- _Problem details_: Please set down each of the lines below once more, exactly, omitting all pictures.

___ Dataset content ___

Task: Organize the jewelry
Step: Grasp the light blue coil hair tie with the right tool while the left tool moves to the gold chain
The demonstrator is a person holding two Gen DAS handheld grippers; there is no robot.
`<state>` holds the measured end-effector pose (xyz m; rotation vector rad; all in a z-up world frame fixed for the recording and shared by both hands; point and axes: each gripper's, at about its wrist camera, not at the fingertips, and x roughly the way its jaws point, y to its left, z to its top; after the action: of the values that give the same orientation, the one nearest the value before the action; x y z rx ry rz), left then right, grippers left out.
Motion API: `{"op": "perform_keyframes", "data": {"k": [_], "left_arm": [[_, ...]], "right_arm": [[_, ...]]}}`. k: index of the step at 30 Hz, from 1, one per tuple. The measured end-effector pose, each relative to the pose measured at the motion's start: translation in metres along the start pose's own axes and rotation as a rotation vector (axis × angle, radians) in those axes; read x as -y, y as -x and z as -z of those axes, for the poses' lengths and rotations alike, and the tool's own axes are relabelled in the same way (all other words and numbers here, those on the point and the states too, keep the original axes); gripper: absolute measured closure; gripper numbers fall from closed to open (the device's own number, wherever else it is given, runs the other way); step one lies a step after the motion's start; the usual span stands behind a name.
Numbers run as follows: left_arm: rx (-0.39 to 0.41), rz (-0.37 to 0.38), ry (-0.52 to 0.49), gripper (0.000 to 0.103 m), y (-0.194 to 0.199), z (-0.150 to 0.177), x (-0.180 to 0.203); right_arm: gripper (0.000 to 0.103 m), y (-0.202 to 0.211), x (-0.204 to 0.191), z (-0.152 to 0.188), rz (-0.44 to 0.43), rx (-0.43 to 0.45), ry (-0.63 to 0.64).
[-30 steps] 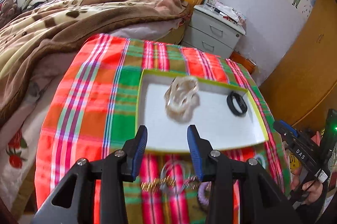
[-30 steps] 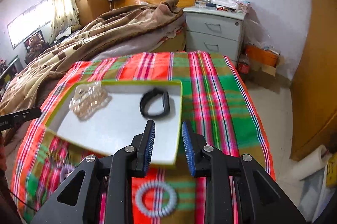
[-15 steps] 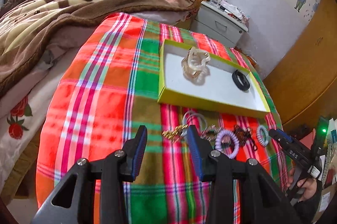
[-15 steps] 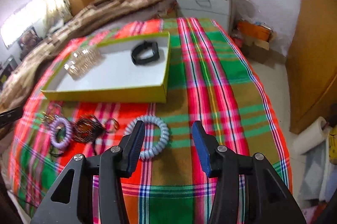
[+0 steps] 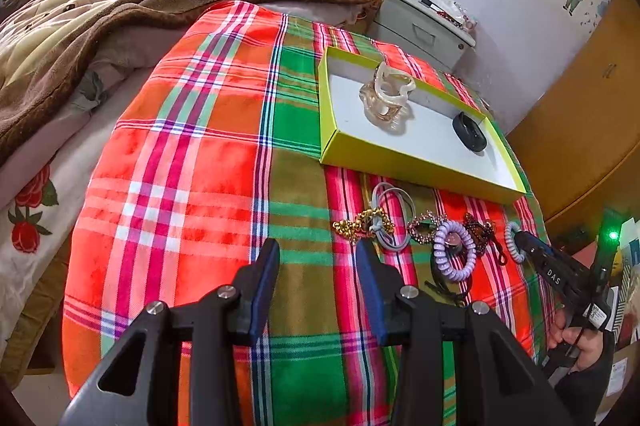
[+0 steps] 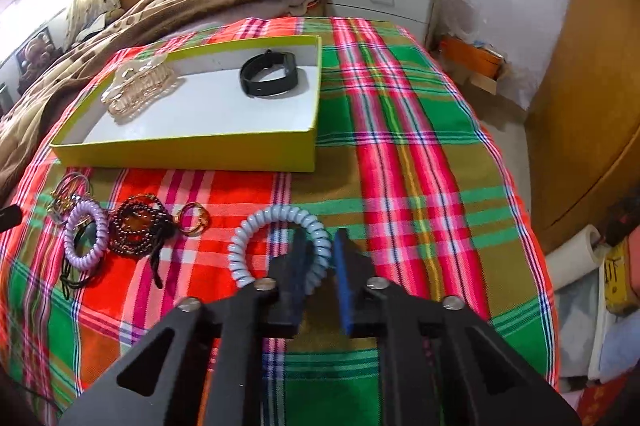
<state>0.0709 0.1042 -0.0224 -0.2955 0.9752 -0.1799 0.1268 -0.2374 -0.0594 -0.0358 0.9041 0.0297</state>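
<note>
Two pieces lie in our yellow-green cardboard tray (image 6: 192, 150); right tongs (image 6: 320, 266) straddle the pale-blue spiral band (image 6: 256, 226), left tongs (image 5: 316, 266) spread; several remain.

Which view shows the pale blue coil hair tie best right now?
The right wrist view: the pale blue coil hair tie lies close and large, with the right gripper straddling its right side. In the left wrist view it is a small sliver at the far right, partly hidden by that gripper.
</note>
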Motion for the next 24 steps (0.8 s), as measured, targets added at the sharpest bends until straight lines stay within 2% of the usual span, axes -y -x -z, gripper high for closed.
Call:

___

- _Problem solution_:
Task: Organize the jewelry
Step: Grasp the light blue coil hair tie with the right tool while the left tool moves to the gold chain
The demonstrator is a person holding two Gen DAS handheld grippers; there is no robot.
`<state>` holds the measured end-effector pose (xyz m; rotation vector rad; all in a z-up world frame fixed for the recording and shared by both hands; point and axes: each gripper's, at about its wrist camera, not at the fingertips, and x roughly the way its jaws point, y to its left, z to its top; after the action: of the values that give the same orientation, the one nearest the value before the action; x y z rx ry rz), left then right, grippers left out.
Motion API: `{"op": "perform_keyframes", "data": {"k": [_], "left_arm": [[_, ...]], "right_arm": [[_, ...]]}}`. k: index of the step at 30 Hz, from 1, one per tuple. The measured end-effector pose, each relative to the pose measured at the motion's start: translation in metres along the start pose's own axes and rotation as a rotation vector (axis × angle, radians) in those axes; read x as -y, y as -x and z as -z of those axes, for the poses' lengths and rotations alike, and the tool's own axes are relabelled in the same way (all other words and numbers here, those on the point and the states too, keep the original axes); gripper: absolute measured closure; gripper numbers fall from closed to open (the device's own number, wherever else it is given, runs the other way); step one lies a step after the motion's start; the usual span stands behind a name.
Numbers run as follows: left_arm: rx (-0.39 to 0.41), rz (-0.37 to 0.38), ry (-0.52 to 0.49), gripper (0.000 to 0.103 m), y (-0.194 to 0.199), z (-0.150 to 0.177), x (-0.180 to 0.203); right_arm: gripper (0.000 to 0.103 m), y (-0.202 to 0.211), x (-0.204 to 0.191), z (-0.152 to 0.188), rz (-0.44 to 0.43), rx (-0.43 to 0.45), ry (-0.63 to 0.64).
[-30 steps] 
[-30 steps] 
[-15 steps] 
[-15 steps] 
[+0 steps] 
[+0 steps] 
<state>0.0709 0.1042 -0.0224 -0.2955 0.9752 -0.1799 0.1268 -0.2374 -0.0594 -0.0358 0.9041 0.0297</state>
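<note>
Two pieces lie in our yellow-green cardboard tray (image 6: 192, 150); right tongs (image 6: 320, 266) straddle the pale-blue spiral band (image 6: 256, 226), left tongs (image 5: 316, 266) spread; several remain.

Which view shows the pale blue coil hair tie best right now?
The right wrist view: the pale blue coil hair tie lies close and large, with the right gripper straddling its right side. In the left wrist view it is a small sliver at the far right, partly hidden by that gripper.
</note>
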Motion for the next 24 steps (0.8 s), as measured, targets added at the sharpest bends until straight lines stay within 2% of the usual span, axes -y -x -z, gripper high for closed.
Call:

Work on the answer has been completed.